* [Work order]: Scan the material below for the string "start", and copy every line where it shows up.

* [Data block]:
____________

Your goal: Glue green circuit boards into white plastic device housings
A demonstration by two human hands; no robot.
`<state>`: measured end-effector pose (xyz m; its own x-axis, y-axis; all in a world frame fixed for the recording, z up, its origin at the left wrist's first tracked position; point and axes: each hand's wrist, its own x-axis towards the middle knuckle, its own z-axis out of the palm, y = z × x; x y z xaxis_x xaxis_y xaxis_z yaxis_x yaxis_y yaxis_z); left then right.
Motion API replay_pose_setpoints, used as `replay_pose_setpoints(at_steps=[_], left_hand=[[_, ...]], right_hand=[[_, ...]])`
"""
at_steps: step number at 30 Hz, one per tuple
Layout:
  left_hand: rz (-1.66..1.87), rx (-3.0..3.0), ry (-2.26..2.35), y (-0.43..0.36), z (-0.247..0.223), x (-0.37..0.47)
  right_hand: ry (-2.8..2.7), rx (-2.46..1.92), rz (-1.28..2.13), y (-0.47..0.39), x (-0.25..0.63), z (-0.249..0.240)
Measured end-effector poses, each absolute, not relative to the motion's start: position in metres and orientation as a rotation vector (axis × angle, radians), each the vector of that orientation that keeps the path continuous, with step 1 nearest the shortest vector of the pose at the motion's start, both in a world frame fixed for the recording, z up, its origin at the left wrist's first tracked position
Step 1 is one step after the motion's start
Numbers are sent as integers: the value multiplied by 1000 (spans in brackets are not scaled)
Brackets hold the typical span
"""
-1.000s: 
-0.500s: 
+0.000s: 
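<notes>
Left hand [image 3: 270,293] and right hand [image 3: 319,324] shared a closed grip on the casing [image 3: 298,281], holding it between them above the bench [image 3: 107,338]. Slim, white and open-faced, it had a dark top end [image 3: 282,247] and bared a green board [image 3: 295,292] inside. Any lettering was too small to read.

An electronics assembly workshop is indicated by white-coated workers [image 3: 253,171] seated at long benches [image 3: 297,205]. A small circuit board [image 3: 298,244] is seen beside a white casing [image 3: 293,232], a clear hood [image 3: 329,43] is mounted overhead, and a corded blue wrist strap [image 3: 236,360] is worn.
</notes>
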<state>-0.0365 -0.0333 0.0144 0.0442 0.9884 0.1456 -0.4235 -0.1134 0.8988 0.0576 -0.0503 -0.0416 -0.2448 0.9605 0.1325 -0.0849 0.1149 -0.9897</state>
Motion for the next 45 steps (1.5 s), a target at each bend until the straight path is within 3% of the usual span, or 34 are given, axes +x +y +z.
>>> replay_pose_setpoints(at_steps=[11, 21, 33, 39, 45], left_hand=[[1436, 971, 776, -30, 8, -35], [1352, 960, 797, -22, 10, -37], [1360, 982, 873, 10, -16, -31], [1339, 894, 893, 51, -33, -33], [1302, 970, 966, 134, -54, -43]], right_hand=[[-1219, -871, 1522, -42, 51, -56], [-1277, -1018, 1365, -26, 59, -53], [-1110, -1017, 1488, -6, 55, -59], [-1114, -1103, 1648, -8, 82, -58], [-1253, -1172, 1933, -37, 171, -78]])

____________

* [Answer for this exercise]:
Measured end-effector poses, each absolute, not relative to the motion's start: position in metres and orientation as a rotation vector (axis × angle, radians), each the vector of that orientation that keeps the path continuous, with step 1 nearest the shortest vector of the pose at the motion's start, both in a world frame fixed for the recording, z up, its origin at the left wrist's first tracked position
Step 1 is one step after the motion's start

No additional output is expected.